ATHENS – Greece’s new Left-driven coalition government has said again it will not take any more money from international lenders.
The country has been surviving since 2010 on two rescue packages of 240 billion euros ($272 billion) from the Troika of the European Union-International Monetary Fund-European Central Bank (EU-IMF-ECB).
But that came with attached harsh austerity measures that have already brought down two governments.
The new administration, led by Prime Minister and Radical Left SYRIZA leader Alexis Tsipras and his partner, the far-right Indepenent Greeks (ANEL) campaigned against those terms.
“(Greece) will not continue with a program which has the characteristics of the programs of previous governments,” SYRIZA spokesman Gabriel Sakellaridis told Greek TV.
Sakellaridis also said that Greece has agreed with its European partners that there needs to be a “national reform plan” to deal with decades-long issues of the economy but they can’t agree with what it is as most of the loan monies run out on Feb. 28.

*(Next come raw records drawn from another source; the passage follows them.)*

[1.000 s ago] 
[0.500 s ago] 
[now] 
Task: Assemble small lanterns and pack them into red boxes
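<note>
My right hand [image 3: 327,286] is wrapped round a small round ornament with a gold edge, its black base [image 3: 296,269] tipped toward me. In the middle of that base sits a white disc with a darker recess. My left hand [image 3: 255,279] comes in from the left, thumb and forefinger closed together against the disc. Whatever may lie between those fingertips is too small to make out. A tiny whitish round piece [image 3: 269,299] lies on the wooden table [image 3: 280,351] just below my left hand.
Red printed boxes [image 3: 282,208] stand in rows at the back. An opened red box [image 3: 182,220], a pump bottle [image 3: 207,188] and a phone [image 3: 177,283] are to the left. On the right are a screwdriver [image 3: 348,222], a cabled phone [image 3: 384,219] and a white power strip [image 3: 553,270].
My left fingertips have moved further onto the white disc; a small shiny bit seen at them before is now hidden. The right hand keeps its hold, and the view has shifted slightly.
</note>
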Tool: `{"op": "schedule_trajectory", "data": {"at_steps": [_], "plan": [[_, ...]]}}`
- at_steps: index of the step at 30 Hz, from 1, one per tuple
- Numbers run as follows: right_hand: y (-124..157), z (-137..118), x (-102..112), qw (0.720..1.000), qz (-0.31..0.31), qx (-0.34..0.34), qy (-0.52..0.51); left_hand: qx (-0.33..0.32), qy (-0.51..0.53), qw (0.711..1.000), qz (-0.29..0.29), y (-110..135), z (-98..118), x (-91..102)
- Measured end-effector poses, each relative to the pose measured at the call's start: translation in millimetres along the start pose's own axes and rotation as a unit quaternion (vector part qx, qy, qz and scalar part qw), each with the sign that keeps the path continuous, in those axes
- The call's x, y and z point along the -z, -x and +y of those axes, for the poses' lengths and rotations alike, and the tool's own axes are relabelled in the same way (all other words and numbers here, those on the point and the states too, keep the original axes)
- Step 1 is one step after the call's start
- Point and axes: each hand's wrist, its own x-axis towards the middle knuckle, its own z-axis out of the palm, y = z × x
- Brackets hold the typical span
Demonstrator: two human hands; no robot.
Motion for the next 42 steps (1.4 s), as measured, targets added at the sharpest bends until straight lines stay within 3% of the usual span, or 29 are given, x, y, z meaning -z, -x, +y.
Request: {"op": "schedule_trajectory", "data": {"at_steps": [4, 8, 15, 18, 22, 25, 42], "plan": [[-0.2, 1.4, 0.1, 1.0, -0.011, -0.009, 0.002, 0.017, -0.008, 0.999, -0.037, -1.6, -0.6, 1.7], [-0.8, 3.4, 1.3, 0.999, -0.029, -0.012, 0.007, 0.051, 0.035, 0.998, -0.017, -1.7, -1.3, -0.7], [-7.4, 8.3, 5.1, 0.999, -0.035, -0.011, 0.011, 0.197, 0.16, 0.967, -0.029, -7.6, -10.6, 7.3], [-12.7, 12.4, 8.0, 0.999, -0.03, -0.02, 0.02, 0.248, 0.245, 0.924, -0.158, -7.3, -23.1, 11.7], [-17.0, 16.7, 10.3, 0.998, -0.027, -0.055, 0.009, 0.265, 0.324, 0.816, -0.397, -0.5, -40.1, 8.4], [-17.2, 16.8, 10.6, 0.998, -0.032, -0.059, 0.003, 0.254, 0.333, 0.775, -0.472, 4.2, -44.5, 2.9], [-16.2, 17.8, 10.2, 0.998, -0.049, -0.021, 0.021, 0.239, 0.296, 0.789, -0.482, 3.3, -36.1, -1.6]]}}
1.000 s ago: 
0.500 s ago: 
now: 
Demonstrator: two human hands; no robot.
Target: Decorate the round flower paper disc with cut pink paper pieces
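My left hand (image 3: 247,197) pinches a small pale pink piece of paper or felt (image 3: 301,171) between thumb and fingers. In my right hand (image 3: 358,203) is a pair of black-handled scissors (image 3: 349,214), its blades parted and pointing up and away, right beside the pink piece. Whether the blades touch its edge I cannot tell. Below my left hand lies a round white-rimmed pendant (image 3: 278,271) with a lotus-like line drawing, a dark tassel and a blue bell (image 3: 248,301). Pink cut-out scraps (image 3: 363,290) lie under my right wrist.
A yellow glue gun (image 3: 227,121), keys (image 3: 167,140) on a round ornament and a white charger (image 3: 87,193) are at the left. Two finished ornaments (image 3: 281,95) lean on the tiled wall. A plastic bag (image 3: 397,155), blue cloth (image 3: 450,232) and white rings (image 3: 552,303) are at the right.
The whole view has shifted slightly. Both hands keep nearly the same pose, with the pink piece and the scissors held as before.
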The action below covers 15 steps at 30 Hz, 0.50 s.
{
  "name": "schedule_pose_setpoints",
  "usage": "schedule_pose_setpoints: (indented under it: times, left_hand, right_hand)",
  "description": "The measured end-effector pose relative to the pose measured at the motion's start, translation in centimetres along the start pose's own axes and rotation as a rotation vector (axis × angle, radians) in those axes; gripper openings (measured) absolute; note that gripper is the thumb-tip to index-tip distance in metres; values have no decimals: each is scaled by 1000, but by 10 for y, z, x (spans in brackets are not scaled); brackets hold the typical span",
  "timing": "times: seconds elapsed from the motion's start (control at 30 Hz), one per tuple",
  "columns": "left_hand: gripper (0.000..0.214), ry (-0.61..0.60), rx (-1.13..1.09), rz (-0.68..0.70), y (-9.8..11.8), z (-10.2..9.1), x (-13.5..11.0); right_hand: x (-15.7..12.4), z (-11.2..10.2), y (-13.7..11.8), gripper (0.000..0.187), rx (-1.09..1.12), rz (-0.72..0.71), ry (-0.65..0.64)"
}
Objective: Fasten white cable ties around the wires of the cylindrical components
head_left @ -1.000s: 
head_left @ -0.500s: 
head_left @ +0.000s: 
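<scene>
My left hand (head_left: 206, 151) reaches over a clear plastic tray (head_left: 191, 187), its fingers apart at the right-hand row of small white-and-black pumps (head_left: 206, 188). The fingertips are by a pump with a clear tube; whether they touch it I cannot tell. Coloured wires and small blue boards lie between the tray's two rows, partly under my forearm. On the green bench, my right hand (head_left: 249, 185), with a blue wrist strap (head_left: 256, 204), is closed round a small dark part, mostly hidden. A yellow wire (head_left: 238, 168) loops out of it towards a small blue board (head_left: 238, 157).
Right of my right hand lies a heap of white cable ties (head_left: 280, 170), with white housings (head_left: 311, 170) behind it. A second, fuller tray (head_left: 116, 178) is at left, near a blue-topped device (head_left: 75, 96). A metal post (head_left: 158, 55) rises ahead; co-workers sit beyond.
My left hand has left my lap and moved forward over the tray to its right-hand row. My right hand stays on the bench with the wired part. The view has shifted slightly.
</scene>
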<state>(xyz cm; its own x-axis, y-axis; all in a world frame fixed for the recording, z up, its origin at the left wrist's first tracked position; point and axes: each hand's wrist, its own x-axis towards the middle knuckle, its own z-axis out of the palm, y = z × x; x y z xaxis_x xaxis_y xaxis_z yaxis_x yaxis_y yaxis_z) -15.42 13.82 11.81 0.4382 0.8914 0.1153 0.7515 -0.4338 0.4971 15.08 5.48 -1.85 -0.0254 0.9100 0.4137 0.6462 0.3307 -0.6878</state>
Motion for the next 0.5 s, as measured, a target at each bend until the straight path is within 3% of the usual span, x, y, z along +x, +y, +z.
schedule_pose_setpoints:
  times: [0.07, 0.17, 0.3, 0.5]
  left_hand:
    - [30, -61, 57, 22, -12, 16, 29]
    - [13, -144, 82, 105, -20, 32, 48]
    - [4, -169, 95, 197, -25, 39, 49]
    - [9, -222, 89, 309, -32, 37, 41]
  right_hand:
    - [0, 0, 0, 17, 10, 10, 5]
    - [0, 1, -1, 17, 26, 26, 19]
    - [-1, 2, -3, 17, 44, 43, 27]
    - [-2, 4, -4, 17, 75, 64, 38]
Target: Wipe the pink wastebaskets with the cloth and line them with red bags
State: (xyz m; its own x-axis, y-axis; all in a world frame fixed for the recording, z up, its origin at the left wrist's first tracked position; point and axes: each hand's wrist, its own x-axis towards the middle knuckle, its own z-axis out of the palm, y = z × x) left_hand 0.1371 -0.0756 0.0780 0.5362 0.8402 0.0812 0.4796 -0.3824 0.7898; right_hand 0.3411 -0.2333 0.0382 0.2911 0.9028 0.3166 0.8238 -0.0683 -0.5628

Sakellaridis said SYRIZA will hold true to its promises to restore social benefits but didn’t say how that could be reconciled with the lack of money if a new deal can’t be reached with the lenders.
Regarding labour and pension issues, he said: “We’re willing, where there are issues of privilege, to discuss them… but we’re not going to clash with society.”
Sakellaridis also said the government would find a way for the country’s battered banking system to work in the interests of economic growth but didn’t say how that would happen either.